Work to complete. Each record that follows should be reproduced in full, character for character.

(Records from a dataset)
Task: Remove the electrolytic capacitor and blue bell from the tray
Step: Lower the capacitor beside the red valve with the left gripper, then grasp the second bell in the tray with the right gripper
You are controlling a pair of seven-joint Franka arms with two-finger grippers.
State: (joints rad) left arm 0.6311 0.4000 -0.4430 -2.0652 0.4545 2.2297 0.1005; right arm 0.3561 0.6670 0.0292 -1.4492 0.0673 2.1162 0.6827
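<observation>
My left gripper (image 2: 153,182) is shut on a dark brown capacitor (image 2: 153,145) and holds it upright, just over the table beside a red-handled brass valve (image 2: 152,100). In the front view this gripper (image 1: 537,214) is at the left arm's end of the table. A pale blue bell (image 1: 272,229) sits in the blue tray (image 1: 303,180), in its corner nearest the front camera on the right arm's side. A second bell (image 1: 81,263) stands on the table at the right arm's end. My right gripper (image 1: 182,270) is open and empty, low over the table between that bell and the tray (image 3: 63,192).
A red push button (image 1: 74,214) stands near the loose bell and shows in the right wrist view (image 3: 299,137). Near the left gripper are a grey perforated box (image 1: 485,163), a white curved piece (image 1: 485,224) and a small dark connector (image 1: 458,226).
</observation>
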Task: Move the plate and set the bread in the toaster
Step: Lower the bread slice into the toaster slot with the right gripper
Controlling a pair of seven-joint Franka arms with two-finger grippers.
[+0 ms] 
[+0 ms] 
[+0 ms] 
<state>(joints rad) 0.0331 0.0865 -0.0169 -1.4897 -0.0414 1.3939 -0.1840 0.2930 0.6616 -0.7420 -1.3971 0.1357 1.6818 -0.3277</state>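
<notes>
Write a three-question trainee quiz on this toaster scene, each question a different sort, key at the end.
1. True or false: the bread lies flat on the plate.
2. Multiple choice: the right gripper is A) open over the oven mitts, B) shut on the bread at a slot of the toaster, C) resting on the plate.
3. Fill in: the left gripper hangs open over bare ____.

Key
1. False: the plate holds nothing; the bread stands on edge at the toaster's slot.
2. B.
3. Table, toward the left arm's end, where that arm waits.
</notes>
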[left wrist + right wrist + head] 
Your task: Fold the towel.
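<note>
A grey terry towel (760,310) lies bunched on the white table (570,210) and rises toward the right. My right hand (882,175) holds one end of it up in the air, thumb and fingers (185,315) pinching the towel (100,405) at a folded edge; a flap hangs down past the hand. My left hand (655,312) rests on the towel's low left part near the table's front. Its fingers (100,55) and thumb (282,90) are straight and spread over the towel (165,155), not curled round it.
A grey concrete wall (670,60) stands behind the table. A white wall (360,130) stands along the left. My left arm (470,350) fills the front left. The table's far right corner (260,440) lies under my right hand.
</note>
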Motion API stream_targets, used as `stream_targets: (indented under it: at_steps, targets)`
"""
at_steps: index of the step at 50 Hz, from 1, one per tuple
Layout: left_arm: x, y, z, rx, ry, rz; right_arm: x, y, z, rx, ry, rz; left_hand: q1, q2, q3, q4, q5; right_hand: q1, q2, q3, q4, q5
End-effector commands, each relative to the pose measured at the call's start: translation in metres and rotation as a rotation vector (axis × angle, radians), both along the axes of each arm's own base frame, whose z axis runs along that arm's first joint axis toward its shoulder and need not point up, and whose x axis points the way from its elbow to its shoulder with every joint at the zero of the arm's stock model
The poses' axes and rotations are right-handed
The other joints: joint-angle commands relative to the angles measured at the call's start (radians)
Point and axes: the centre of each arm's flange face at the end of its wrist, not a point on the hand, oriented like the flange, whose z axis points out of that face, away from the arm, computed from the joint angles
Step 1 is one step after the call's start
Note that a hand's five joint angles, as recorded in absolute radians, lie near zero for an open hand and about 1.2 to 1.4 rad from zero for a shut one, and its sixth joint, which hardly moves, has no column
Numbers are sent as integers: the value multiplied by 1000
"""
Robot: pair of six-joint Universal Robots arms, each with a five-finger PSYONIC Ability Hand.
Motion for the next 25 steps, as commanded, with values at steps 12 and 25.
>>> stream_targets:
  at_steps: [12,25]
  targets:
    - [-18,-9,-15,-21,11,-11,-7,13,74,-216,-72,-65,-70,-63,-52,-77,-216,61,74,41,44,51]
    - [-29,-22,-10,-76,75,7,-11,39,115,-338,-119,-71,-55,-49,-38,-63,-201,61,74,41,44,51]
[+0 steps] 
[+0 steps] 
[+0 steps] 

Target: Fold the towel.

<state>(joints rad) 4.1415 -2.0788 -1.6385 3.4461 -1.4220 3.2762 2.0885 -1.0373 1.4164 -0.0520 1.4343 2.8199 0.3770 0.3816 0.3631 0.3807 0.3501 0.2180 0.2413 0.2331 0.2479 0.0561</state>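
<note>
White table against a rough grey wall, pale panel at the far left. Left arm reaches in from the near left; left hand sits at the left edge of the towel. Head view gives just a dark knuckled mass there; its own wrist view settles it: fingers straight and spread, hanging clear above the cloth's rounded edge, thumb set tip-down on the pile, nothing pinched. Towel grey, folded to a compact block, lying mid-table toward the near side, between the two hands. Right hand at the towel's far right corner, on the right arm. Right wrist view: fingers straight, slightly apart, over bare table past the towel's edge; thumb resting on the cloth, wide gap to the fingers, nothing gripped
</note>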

Output of the task.
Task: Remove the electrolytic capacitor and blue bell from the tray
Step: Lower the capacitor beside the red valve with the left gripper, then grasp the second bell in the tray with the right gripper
You are controlling a pair of seven-joint Franka arms with two-finger grippers.
State: (joints rad) left arm 0.6311 0.4000 -0.4430 -2.0652 0.4545 2.2297 0.1005; right arm 0.3561 0.6670 0.0292 -1.4492 0.0673 2.1162 0.6827
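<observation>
My left gripper (image 2: 153,182) is shut on a dark brown capacitor (image 2: 153,145) and holds it upright, just over the table beside a red-handled brass valve (image 2: 152,100). In the front view this gripper (image 1: 537,214) is at the left arm's end of the table. A pale blue bell (image 1: 272,229) sits in the blue tray (image 1: 303,180), in its corner nearest the front camera on the right arm's side. A second bell (image 1: 81,263) stands on the table at the right arm's end. My right gripper (image 1: 182,270) is open and empty, low over the table between that bell and the tray (image 3: 63,192).
A red push button (image 1: 74,214) stands near the loose bell and shows in the right wrist view (image 3: 299,137). Near the left gripper are a grey perforated box (image 1: 485,163), a white curved piece (image 1: 485,224) and a small dark connector (image 1: 458,226).
</observation>
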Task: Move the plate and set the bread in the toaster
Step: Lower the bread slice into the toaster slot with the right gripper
Controlling a pair of seven-joint Franka arms with two-finger grippers.
[+0 ms] 
[+0 ms] 
[+0 ms] 
<state>(joints rad) 0.0331 0.0865 -0.0169 -1.4897 -0.0414 1.3939 -0.1840 0.2930 0.6616 -0.7420 -1.3971 0.1357 1.6818 -0.3277</state>
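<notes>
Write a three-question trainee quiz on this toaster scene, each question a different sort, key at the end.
1. True or false: the bread lies flat on the plate.
2. Multiple choice: the right gripper is A) open over the oven mitts, B) shut on the bread at a slot of the toaster, C) resting on the plate.
3. Fill in: the left gripper hangs open over bare ____.

Key
1. False: the plate holds nothing; the bread stands on edge at the toaster's slot.
2. B.
3. Table, toward the left arm's end, where that arm waits.
</notes>
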[left wrist + right wrist + head] 
Your task: Fold the towel.
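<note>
A grey terry towel (760,310) lies bunched on the white table (570,210) and rises toward the right. My right hand (882,175) holds one end of it up in the air, thumb and fingers (185,315) pinching the towel (100,405) at a folded edge; a flap hangs down past the hand. My left hand (655,312) rests on the towel's low left part near the table's front. Its fingers (100,55) and thumb (282,90) are straight and spread over the towel (165,155), not curled round it.
A grey concrete wall (670,60) stands behind the table. A white wall (360,130) stands along the left. My left arm (470,350) fills the front left. The table's far right corner (260,440) lies under my right hand.
</note>
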Motion API stream_targets, used as `stream_targets: (indented under it: at_steps, targets)`
"""
at_steps: index of the step at 50 Hz, from 1, one per tuple
Layout: left_arm: x, y, z, rx, ry, rz; right_arm: x, y, z, rx, ry, rz; left_hand: q1, q2, q3, q4, q5; right_hand: q1, q2, q3, q4, q5
End-effector commands, each relative to the pose measured at the call's start: translation in metres and rotation as a rotation vector (axis × angle, radians), both along the axes of each arm's own base frame, whose z axis runs along that arm's first joint axis toward its shoulder and need not point up, and whose x axis points the way from its elbow to its shoulder with every joint at the zero of the arm's stock model
The poses' axes and rotations are right-handed
The other joints: joint-angle commands relative to the angles measured at the call's start (radians)
Point and axes: the centre of each arm's flange face at the end of its wrist, not a point on the hand, oriented like the flange, whose z axis points out of that face, away from the arm, computed from the joint angles
Step 1 is one step after the call's start
Note that a hand's five joint angles, as recorded in absolute radians, lie near zero for an open hand and about 1.2 to 1.4 rad from zero for a shut one, and its sixth joint, which hardly moves, has no column
Numbers are sent as integers: the value multiplied by 1000
"""
Robot: pair of six-joint Universal Robots arms, each with a five-finger PSYONIC Ability Hand.
Motion for the next 25 steps, as commanded, with values at steps 12 and 25.
>>> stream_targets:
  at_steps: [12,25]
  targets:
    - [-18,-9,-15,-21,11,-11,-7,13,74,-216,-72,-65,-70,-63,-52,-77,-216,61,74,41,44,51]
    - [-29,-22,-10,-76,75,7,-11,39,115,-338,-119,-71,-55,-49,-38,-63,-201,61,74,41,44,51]
[+0 steps] 
[+0 steps] 
[+0 steps] 

Target: Fold the towel.

<state>(joints rad) 4.1415 -2.0788 -1.6385 3.4461 -1.4220 3.2762 2.0885 -1.0373 1.4164 -0.0520 1.4343 2.8199 0.3770 0.3816 0.3631 0.3807 0.3501 0.2180 0.2413 0.2331 0.2479 0.0561</state>
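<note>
White table against a rough grey wall, pale panel at the far left. Left arm reaches in from the near left; left hand sits at the left edge of the towel. Head view gives just a dark knuckled mass there; its own wrist view settles it: fingers straight and spread, hanging clear above the cloth's rounded edge, thumb set tip-down on the pile, nothing pinched. Towel grey, folded to a compact block, lying mid-table toward the near side, between the two hands. Right hand at the towel's far right corner, on the right arm. Right wrist view: fingers straight, slightly apart, over bare table past the towel's edge; thumb resting on the cloth, wide gap to the fingers, nothing gripped
</note>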

No further output is required for this answer.